Medical marijuana advocates scored a potential legal breakthrough Tuesday when a federal appeals court ruled that two Northern California women could use locally grown pot without risking federal prosecution.

The federal ban on marijuana is probably unconstitutional as applied to individuals who obtain the drug without buying it, get it within their state's borders and use it for medical purposes on their doctors' advice and in compliance with state law, said the Ninth U.S. Circuit Court of Appeals in San Francisco -- the first court ever to issue such a ruling.

The 2-1 decision could be short-lived, however. The appeals court has regularly seen its precedent-setting decisions, particularly those by liberal panels, overturned by the U.S. Supreme Court. In 2001, the high court overruled a Ninth Circuit decision that would have allowed marijuana cooperatives to supply the drug to patients who could not be treated by legal substances.

The 2001 ruling expressly left some marijuana-related issues unresolved, including the question addressed Tuesday: whether Congress' power to regulate interstate commerce applies to locally grown medical marijuana.

Attorney Robert Raich, whose wife, Angel of Oakland, is one of the two plaintiffs in the case, said he thought the ruling stood a strong chance of withstanding a likely appeal by the Bush administration's Justice Department.
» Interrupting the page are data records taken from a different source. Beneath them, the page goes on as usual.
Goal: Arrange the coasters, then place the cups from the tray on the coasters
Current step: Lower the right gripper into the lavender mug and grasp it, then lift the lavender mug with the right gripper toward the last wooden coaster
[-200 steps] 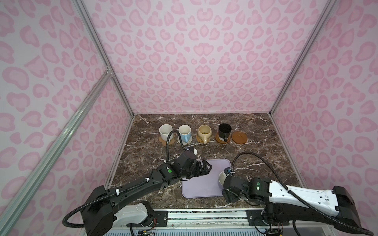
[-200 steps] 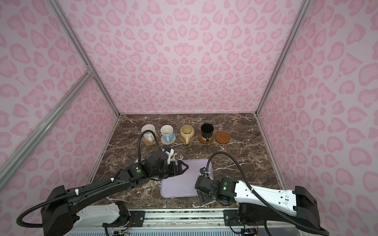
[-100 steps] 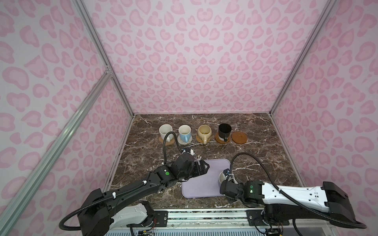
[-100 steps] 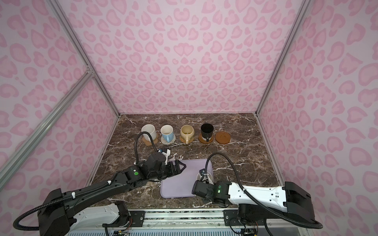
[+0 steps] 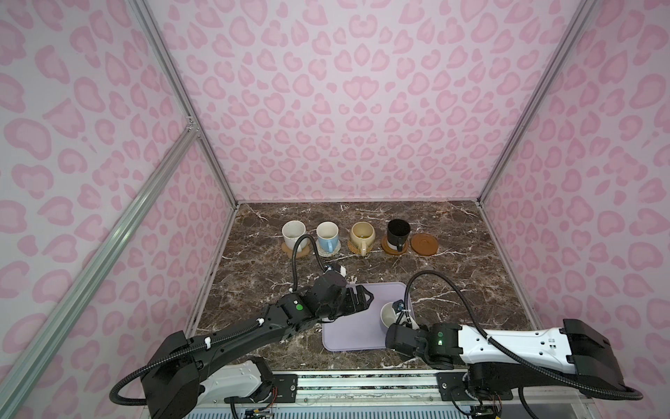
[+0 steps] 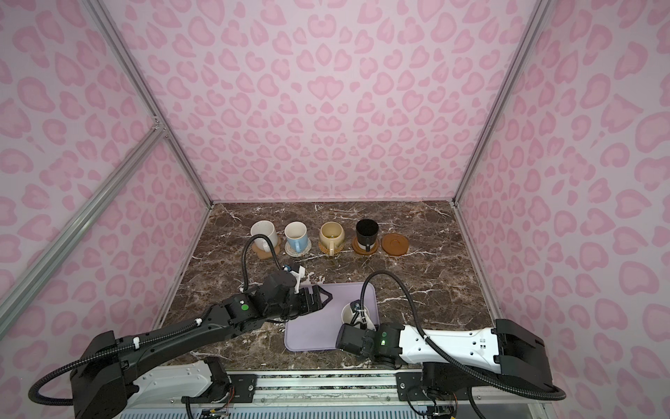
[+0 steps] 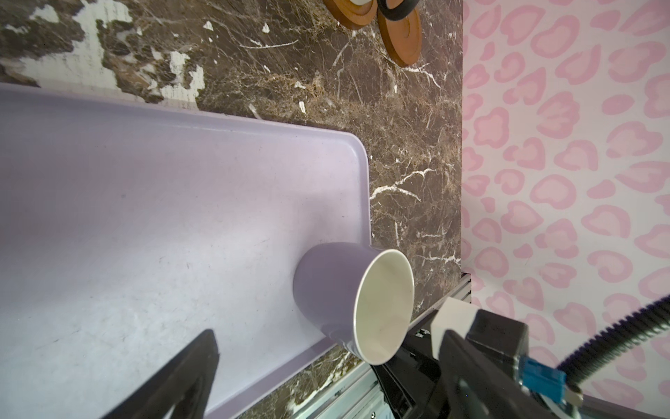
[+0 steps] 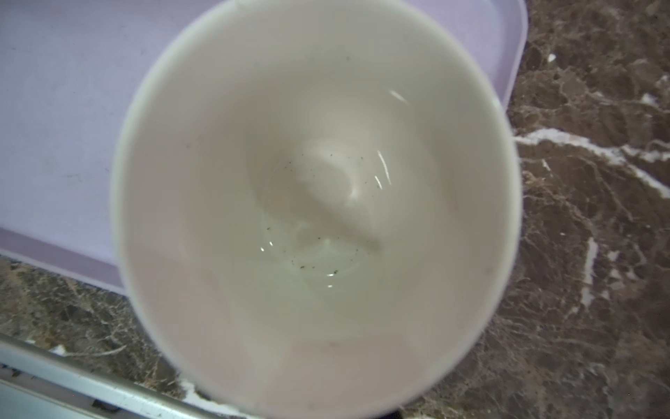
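**Right end effector closes on the last cup on the tray**

In both top views we see a dark marble tabletop (image 5: 471, 275) inside a pink-patterned enclosure. Along the far side stands a row of four cups, each on one of the coasters (image 5: 295, 251). From left to right they are the white mug (image 5: 293, 232), the light blue mug (image 5: 327, 233), the cream-yellow mug (image 5: 362, 234) and the black mug (image 5: 398, 230). Just right of the black one lies the empty brown coaster (image 5: 423, 243).

The lavender mug (image 5: 388, 315) is the only cup left on the tray (image 5: 348, 335). It stands near the tray's right edge, on the near side of the tabletop.

Over the past second the right end effector (image 6: 357, 321) has moved in against the mug's near side and drawn its jaws from wide to narrow. It now seems to grip the mug. The contact itself is hidden, and the right wrist view shows only the mug's white inside (image 8: 319, 203). The mug has not left the tray.

The left end effector (image 5: 364, 299) hovers wide open over the tray's far left part, holding nothing.

We judge the last pickup as just secured. What remains is lifting this mug and carrying it far and right to the empty coaster.
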`<state>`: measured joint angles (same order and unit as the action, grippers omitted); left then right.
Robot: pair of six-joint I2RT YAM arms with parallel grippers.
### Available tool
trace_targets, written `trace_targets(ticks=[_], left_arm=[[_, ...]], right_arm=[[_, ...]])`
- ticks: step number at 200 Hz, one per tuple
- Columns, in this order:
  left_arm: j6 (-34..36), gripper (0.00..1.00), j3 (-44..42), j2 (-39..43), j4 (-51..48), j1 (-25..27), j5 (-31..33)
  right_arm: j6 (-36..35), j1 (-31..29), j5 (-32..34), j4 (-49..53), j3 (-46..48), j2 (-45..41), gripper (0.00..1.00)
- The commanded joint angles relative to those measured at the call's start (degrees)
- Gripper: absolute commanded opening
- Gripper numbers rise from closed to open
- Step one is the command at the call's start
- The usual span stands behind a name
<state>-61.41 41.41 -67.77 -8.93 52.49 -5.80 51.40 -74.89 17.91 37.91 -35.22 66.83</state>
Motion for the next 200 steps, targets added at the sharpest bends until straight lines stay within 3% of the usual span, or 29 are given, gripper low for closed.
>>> trace_targets(ticks=[1,30,90,200], left_arm=[[0.8,0.97,1.0,0.2,1.0,0.0,0.3],[0.8,0.97,0.5,0.7,0.8,-0.1,0.8],[1.0,0.97,0.5,1.7,0.0,-0.1,2.2],[2.3,0.97,3.3,0.8,0.4,-0.1,2.1]], right_arm=[[0.5,0.1,1.7,-0.8,0.2,-0.7,0.07],[0.6,0.1,2.3,-0.1,0.0,-1.5,0.00],[0.0,0.9,5.0,1.7,-1.8,-1.9,0.00],[-5.4,7.5,4.7,-1.6,-2.6,-4.9,0.00]])
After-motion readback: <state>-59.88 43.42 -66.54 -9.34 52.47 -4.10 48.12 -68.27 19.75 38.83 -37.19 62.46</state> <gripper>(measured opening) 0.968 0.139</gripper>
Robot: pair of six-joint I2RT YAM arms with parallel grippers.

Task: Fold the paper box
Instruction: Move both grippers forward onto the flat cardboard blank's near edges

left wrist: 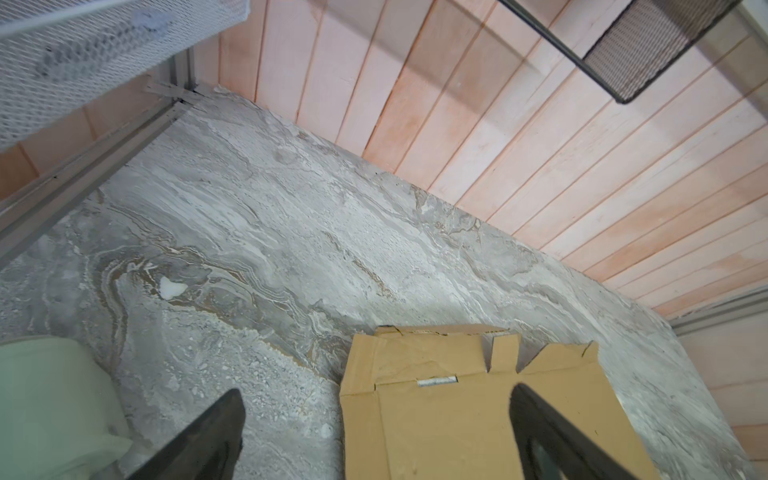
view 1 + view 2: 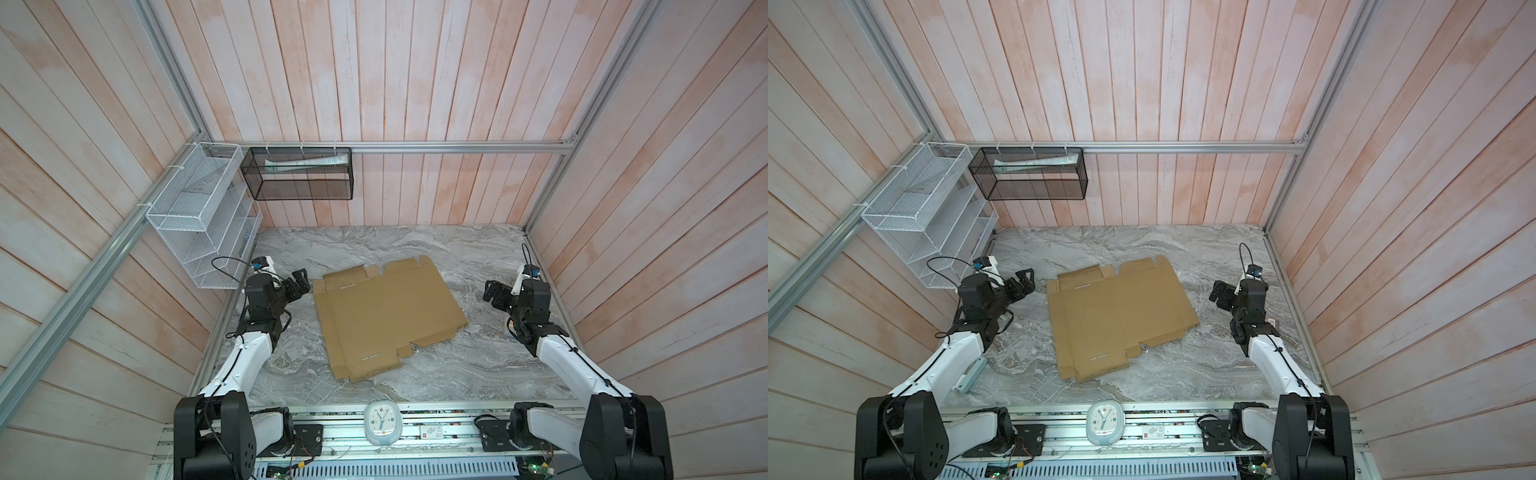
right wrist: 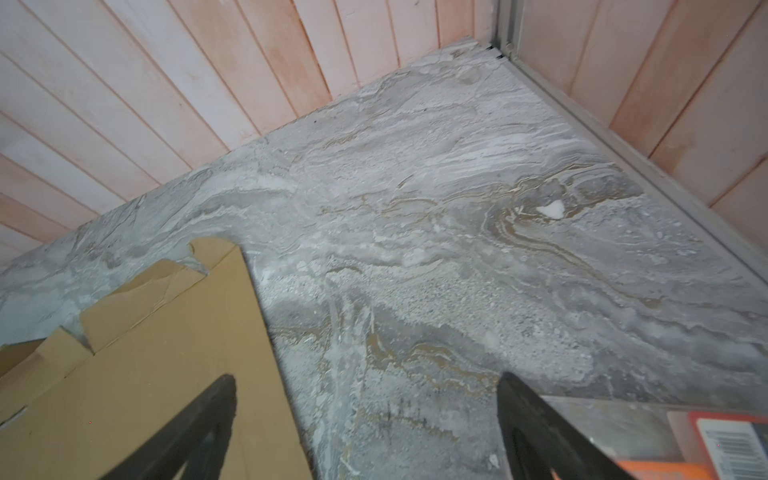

"It's really based on the Supreme Court's own precedents,'' he said, citing decisions from the past decade that have limited Congress' power to regulate local, noncommercial activities, such as gun possession near schools.

The ruling left a dent in federal drug laws that could get deeper in the near future. Another panel of the court is considering appeals by two medical marijuana distributors -- a collective in Santa Cruz and a buyers' cooperative in Oakland -- that claim a constitutional right to supply pot produced within California.

Tuesday's ruling made it clear, however, that the court was approving only the personal medical use of marijuana that the women grew themselves or had someone grow for them. "This class of activities does not involve sale, exchange or distribution'' and thus is unlikely to affect interstate commerce, said Judge Harry Pregerson.

Besides California, the ruling affects six other states in the Ninth Circuit's jurisdiction that also have medical marijuana laws: Arizona, Oregon, Washington, Nevada, Alaska and Hawaii.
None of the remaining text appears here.